Booleans and Naturals as Machines

Booleans and natural numbers are not vague built-ins in the lecture story. They are inductive datatypes, and their functions reduce by following constructor patterns.

Constructor View

inductive lecture_bool : Type
| tt : lecture_bool
| ff : lecture_bool

inductive lecture_nat : Type
| zero : lecture_nat
| succ : lecture_nat -> lecture_nat

A constructor is a named way to build a value of an inductive type. The snippets use lecture-prefixed names so the example is copyable without colliding with Lean's built-in bool and nat. In the course material, the real constructors are tt, ff, 0, and nat.succ.

Boolean Definition From Rows

Fix the first Boolean input. If the row pattern says "return the second input", write | tt b := b. If it says "always true", write | ff b := tt.

def bimp : bool -> bool -> bool
| tt b := b
| ff b := tt

Natural Reduction Trace

For course-style addition, recursion follows the second argument. Reduction means unfolding the matching equation until constructors remain:

def add : ℕ -> ℕ -> ℕ
| m 0 := m
| m (nat.succ n) := nat.succ (add m n)

So reduce by stripping successors from the second input until the base case appears.

LEAN 3

def bimp : bool -> bool -> bool
| tt b := b
| ff b := tt

#reduce tt && (tt || ff)
#reduce ff && (tt || ff)

PLAIN ENGLISH

Boolean implication is a function taking two Boolean inputs.

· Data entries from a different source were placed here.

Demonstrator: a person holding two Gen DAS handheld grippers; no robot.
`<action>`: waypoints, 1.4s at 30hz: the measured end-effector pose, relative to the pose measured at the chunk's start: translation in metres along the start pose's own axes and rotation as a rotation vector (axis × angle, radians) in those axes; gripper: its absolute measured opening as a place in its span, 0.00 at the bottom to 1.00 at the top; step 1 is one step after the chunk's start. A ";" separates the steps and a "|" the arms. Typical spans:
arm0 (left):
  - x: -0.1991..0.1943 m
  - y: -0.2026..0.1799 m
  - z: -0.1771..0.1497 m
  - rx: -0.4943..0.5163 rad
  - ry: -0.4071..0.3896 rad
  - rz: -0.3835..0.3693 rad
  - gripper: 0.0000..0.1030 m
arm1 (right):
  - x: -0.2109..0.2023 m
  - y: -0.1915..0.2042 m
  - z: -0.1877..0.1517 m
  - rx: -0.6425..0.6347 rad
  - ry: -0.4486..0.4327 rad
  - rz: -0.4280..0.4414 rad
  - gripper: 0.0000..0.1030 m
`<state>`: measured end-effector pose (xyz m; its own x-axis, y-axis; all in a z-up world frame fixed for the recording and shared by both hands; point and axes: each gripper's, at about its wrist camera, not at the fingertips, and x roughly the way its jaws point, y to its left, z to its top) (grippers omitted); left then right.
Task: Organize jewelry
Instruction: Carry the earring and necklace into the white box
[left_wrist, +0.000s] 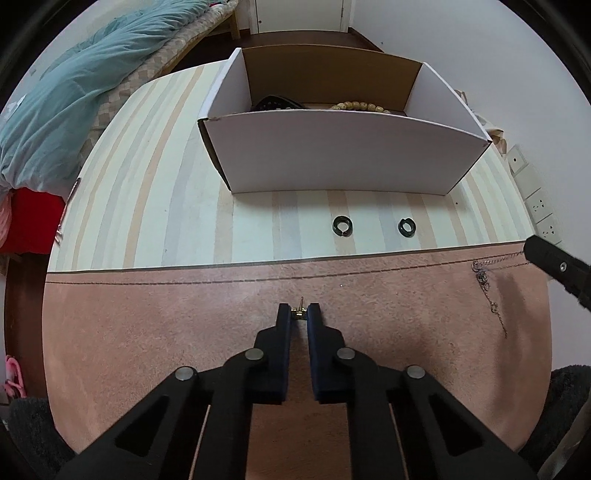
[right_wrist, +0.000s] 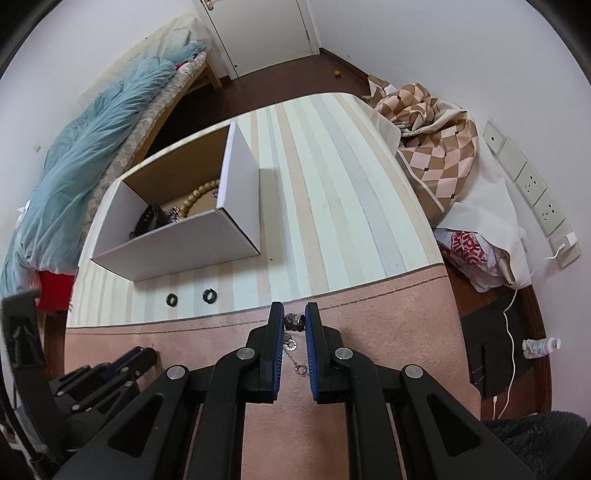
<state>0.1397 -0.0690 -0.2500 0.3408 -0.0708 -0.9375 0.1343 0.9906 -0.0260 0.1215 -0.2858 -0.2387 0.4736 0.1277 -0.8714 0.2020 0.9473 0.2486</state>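
Observation:
My left gripper (left_wrist: 298, 312) is shut on a small gold earring (left_wrist: 298, 313) just above the pink cloth. My right gripper (right_wrist: 294, 320) is shut on a silver beaded charm (right_wrist: 294, 322) of a silver chain (right_wrist: 295, 356) that hangs down between the fingers; the chain also shows in the left wrist view (left_wrist: 487, 284), trailing over the pink cloth. Two dark green rings (left_wrist: 342, 225) (left_wrist: 406, 226) lie on the striped cloth in front of the white cardboard box (left_wrist: 347, 151). The box holds a beige bead bracelet (right_wrist: 201, 194) and a black item (right_wrist: 149, 218).
The table has a striped cloth (right_wrist: 332, 206) at the back and a pink cloth (left_wrist: 184, 332) at the front. A checkered fabric (right_wrist: 432, 136) and a white bag (right_wrist: 480, 229) lie off the right edge, by wall sockets (right_wrist: 532, 184). A bed with a teal blanket (left_wrist: 62, 96) stands left.

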 end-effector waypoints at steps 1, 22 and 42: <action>-0.003 0.002 0.000 -0.002 -0.004 -0.007 0.06 | -0.004 0.001 0.001 0.003 -0.007 0.008 0.12; -0.124 0.044 0.066 -0.022 -0.180 -0.139 0.06 | -0.122 0.044 0.080 -0.053 -0.154 0.260 0.11; -0.055 0.036 0.181 0.027 -0.008 -0.255 0.06 | -0.013 0.092 0.168 -0.126 0.030 0.238 0.11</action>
<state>0.2942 -0.0503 -0.1363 0.3001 -0.3192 -0.8989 0.2418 0.9370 -0.2521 0.2779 -0.2495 -0.1334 0.4692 0.3582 -0.8072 -0.0214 0.9184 0.3951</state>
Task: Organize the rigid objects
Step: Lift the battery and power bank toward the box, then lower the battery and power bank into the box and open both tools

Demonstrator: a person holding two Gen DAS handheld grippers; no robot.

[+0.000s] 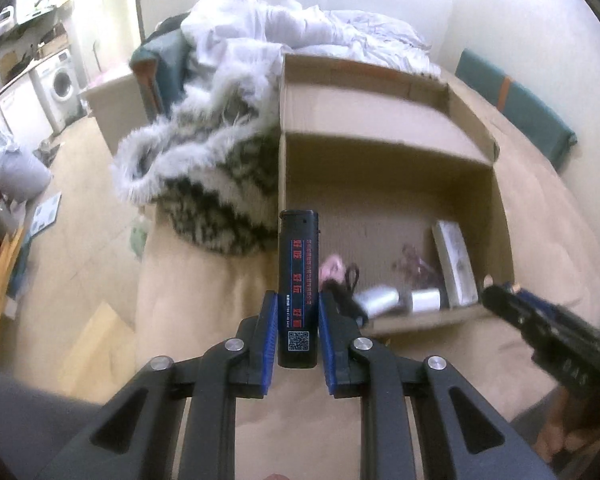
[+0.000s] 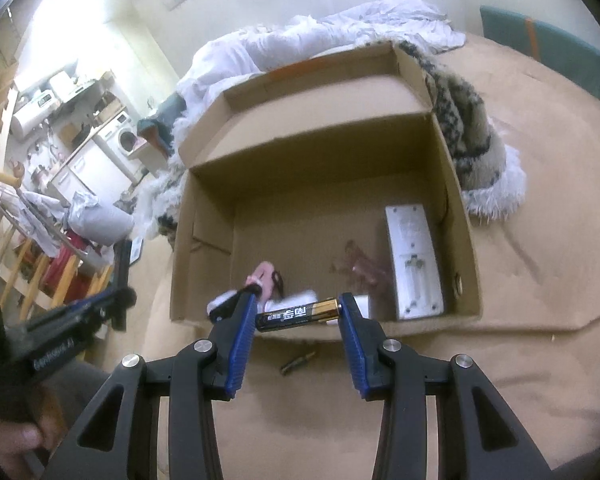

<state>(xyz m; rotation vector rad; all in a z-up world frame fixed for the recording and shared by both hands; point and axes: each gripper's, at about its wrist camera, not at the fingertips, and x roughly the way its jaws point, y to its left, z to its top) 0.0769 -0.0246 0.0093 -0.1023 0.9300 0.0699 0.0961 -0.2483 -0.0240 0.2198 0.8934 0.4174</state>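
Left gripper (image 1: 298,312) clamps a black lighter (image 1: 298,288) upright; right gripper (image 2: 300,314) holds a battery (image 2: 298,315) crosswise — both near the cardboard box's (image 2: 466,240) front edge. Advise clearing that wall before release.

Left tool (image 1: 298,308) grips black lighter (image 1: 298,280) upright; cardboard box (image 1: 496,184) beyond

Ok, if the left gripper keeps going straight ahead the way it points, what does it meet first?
Likely the cardboard box: the left gripper, shut on the black lighter, points at its near left wall. Depth is unclear.
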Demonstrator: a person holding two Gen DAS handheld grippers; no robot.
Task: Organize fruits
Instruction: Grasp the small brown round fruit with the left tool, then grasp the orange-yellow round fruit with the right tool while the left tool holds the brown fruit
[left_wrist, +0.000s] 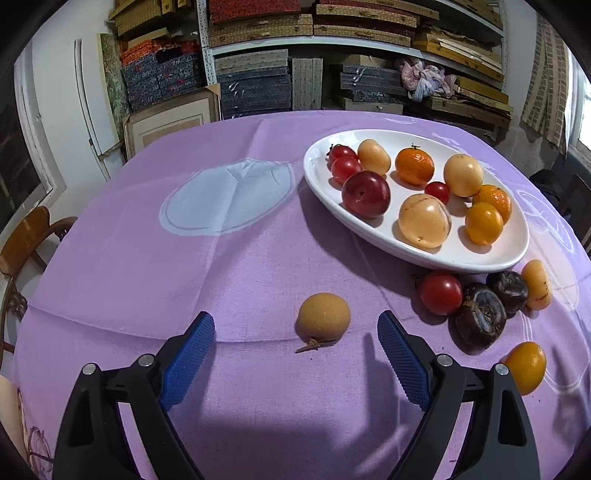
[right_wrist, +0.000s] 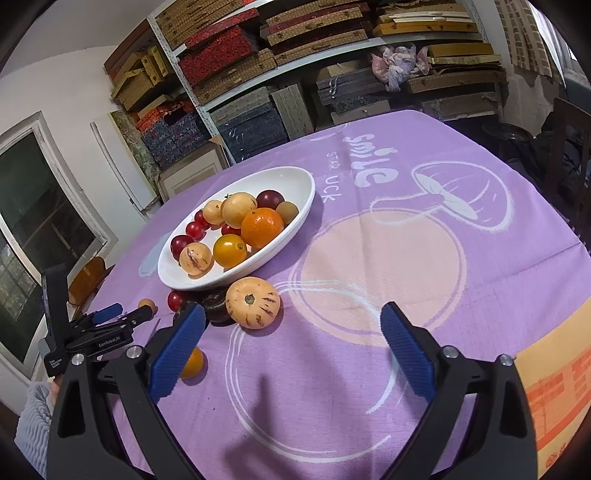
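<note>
Tan rough-skinned stemmed fruit (left_wrist: 324, 314) on purple cloth (left_wrist: 184, 277), both grippers spread wide, empty

From my right claw's camera, my left blue pad (right_wrist: 177, 350) covers part of the small orange fruit (right_wrist: 194, 363) and part of the dark fruits (right_wrist: 218, 306) beside the white dish (right_wrist: 295, 177). The red tomato (right_wrist: 175, 299) sits half behind the dish's near rim. My left claw (right_wrist: 125, 314) hides part of the tan fruit (right_wrist: 147, 305). My sleeve (right_wrist: 33, 421) is cut by the picture's left edge. In the left view, the counter (left_wrist: 147, 258) runs off the bottom edge.
</note>
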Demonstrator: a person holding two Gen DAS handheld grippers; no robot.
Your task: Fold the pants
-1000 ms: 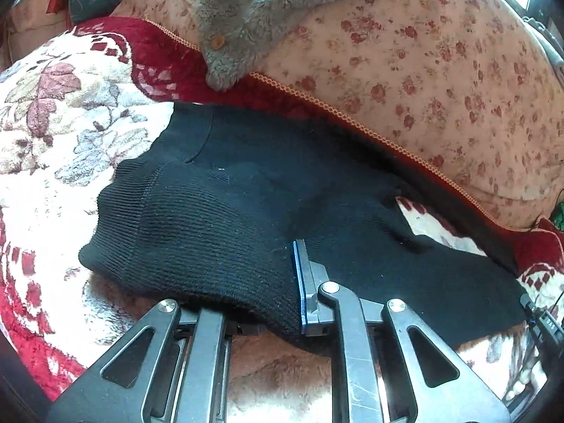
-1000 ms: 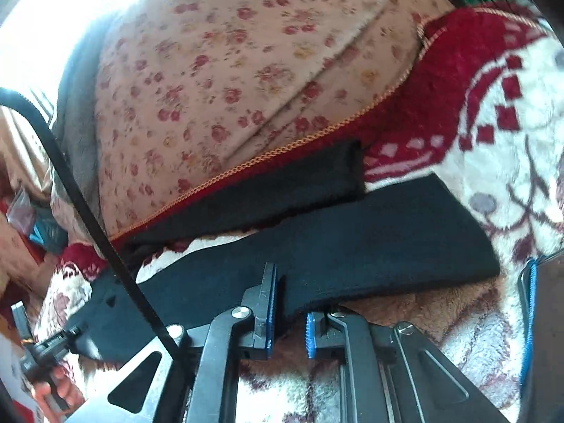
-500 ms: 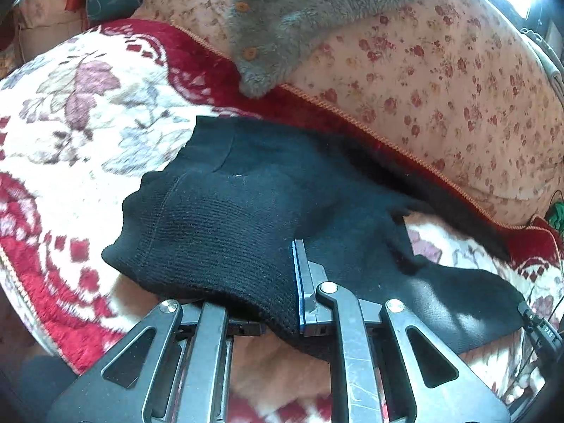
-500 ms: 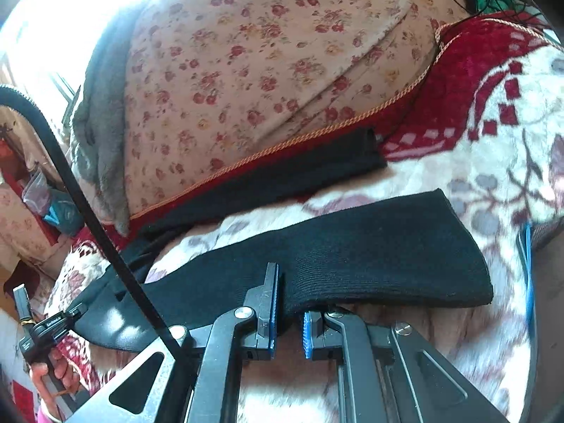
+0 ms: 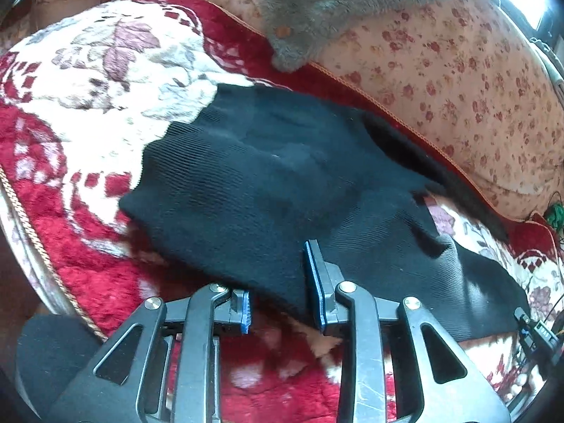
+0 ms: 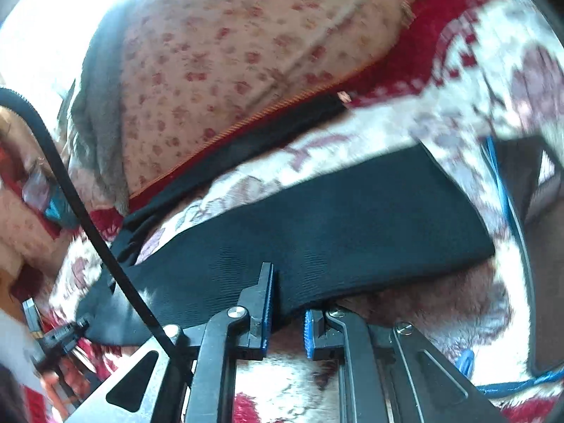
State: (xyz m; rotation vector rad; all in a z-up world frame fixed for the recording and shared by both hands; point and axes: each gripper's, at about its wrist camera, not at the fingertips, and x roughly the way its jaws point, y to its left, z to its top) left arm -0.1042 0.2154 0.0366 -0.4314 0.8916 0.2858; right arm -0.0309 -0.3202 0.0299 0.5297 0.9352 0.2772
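Note:
Black knit pants lie across a red and white floral blanket. In the left wrist view my left gripper is open at the near edge of the waist end; the cloth lies against its right pad and the left pad is bare. In the right wrist view my right gripper is open at the near edge of the front pant leg, with the hem edge drooping between the pads. The other leg lies along the back by the cushion.
A floral cushion backs the blanket, with a grey fleece garment draped over it. The blanket's corded edge drops off at the left. A black cable crosses the right wrist view. A blue cord lies at the right.
Both grippers have opened and let go of the pants. Both have drawn back and up a little; the pants now lie flat on the blanket.

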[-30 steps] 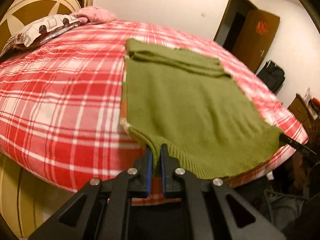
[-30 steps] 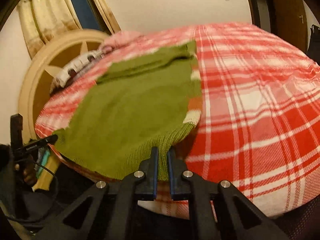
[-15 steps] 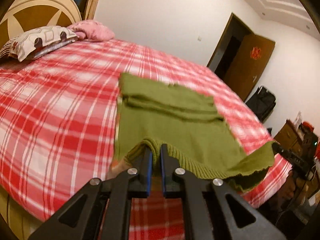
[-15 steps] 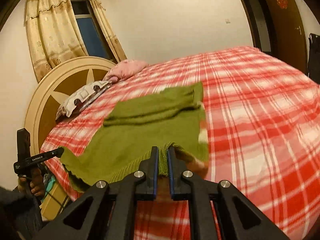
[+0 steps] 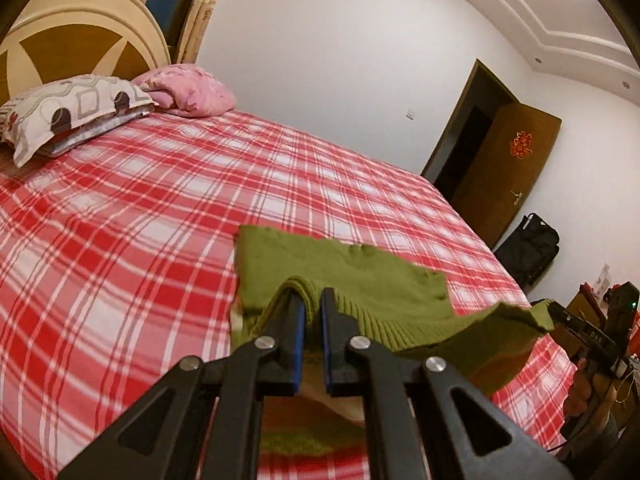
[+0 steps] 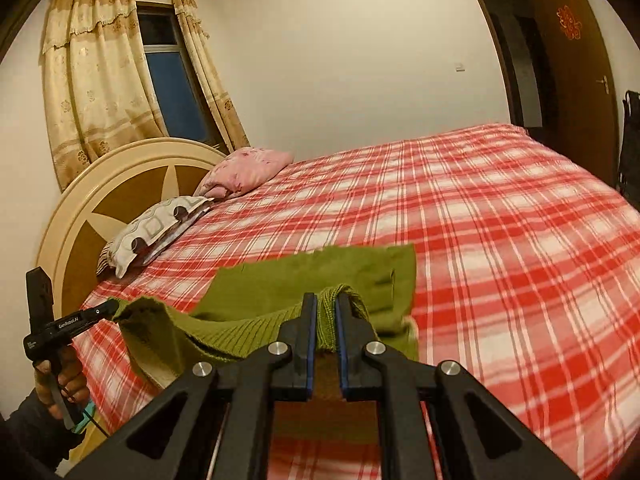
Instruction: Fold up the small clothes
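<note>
I see a green knit sweater, matt, its hem coarsely ribbed. My fingers look like matt black plastic with smooth blue pads and shiny metal screws. The bed wears a soft woven plaid cloth. The headboard is glossy painted wood, the door smooth brown wood, the curtains thin patterned fabric.

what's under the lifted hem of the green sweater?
Under the hem, pinched by the left gripper and right gripper, lie the rest of the sweater and the plaid bedspread. What the sweater covers is hidden.
</note>
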A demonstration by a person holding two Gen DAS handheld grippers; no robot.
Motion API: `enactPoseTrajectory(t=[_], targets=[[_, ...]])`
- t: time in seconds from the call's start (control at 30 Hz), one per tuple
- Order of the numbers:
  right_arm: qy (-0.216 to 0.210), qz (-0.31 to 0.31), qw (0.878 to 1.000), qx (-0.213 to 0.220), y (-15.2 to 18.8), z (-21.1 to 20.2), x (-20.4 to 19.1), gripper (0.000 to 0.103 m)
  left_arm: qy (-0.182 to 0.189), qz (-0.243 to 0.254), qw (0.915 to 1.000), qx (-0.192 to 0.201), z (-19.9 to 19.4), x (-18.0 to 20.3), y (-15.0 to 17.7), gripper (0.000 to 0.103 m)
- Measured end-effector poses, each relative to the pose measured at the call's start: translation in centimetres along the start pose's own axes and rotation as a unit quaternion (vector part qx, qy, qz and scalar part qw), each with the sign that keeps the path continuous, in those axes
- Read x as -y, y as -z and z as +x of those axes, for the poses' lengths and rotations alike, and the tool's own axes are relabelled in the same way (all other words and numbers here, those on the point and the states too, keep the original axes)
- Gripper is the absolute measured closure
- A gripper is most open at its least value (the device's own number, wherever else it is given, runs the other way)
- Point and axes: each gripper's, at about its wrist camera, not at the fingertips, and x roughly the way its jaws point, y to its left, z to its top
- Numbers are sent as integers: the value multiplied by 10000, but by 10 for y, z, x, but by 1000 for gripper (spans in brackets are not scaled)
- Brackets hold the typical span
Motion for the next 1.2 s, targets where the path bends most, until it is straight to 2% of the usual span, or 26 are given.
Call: enactPoseTrajectory(t=[0.37, 0.5, 0.77, 0.9, 1.0, 1.07, 1.1, 1.13, 1.2], targets=[[199, 61, 9996, -165, -45, 74, 23, 95, -96, 91, 9998, -122, 72, -1, -43, 96], [270, 188, 9987, -385, -56, 115, 41, 95, -210, 94, 9992, -334, 116, -8, -55, 96], [410, 238, 9940, -987, -62, 206, 71, 95, -538, -55, 9955, -781, 192, -35, -57, 96], [469, 323, 9899, -1300, -57, 250, 89, 95, -634, -183, 9926, -1015, 213, -42, -52, 91], [624, 409, 9883, -1331, -56, 267, 102, 93, -711, -248, 9915, -1063, 216, -45, -51, 87], [689, 453, 9878, -1319, -56, 270, 106, 58, -736, -275, 9909, -1091, 214, -46, -53, 77], [613, 506, 9877, -1346, -55, 268, 108, 21, -767, -261, 9912, -1050, 208, -47, -54, 68], [513, 559, 9885, -1306, -54, 264, 109, 17, -840, -239, 9911, -1006, 205, -49, -55, 63], [460, 547, 9893, -1273, -52, 253, 107, 17, -893, -194, 9913, -950, 190, -51, -54, 62]])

If the first input is true, implication returns the second input.

If the first input is false, implication is true regardless of the second input.

Reduction questions ask you to unfold definitions until only constructors remain.

The first reduction is true; the second is false because false-and-anything is false.

cases xOften solves Boolean equalities by checking tt and ff.

is_ttBridge from a Boolean value to a proposition.

dsimpUnfold a definition when Lean needs help exposing the computation during a reduction trace.

succConstructor that builds the next natural number.

No-confusionzero is not equal to succ n.

Manual traceExam-useful for double, half, add, mul, ble; induction proofs are background unless the question asks for them.

Boolean Definitions Worth Knowing

def bxor : bool -> bool -> bool
| tt b := bnot b
| ff b := b

def biff : bool -> bool -> bool
| tt b := b
| ff b := bnot b

bxor flips the second input when the first input is true. biff keeps the second input when the first input is true and flips it when the first input is false.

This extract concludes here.